# Reverb on recordings, Yay or Nay?



## realdealblues

Just a quick Poll on Reverb.

Lately it seems I've found some really great interpretations of works but the recordings suffer from what I consider "excessive" Reverb.

Whether they are recording in a church or with distance mic'ing techniques I find more and more I enjoy recordings less that seem to be saturated with Reverb. I even occassionally hear a recording with reverb that was added post production and that annoys me as well.

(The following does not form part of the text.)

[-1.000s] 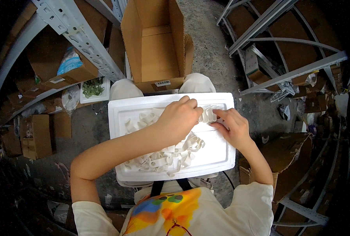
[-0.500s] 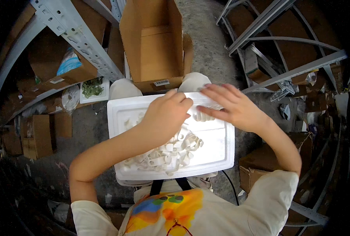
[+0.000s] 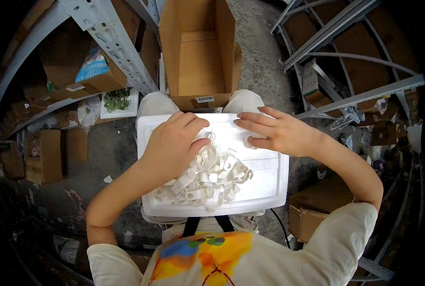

So my question to you all, Do you like Reverb, or not? Or do you honestly not care?


----------



## bigshot

You have to have space around the instruments. I don't care for digital reverb though. The quality of the miking is vital to making it work. They were a lot better at it in the 50s and 60s than they are now.


----------



## Prodromides

The music I like typically receives one recording (like a world premiere recording on music written 50 years ago, or the original sound elements from vintage film scores), so I appreciate any recording there is (reverb or not, mono or stereo) especially when no available recording is more likely to be the case.


----------



## realdealblues

bigshot said:


> You have to have space around the instruments. I don't care for digital reverb though. The quality of the miking is vital to making it work. They were a lot better at it in the 50s and 60s than they are now.


Obviously there is some distance between even closely mic'd orchestras or instruments. But I mainly talking about recordings where you can tell there is some SERIOUS distance.

Like a solo Piano recording.

Here's a couple examples:

Mozart K331 1st Movement

Christoph Eschenbach (Normal Space)





Jeno Jando (Recorded in a Church)





Jando sounds like I'm in the back of a big hall listening to him play where Eschenbach sounds like he's in my living room. For home listening I prefer it to sound like I'm at least in the front row. Not in the last seat in the Balcony.


----------



## bigshot

I've never cared for Jando. It's professional, but as you say, the recordings is muddled and he doesn't have a heck of a lot of personality. Kind of like Brendel. Smart playing, but bland.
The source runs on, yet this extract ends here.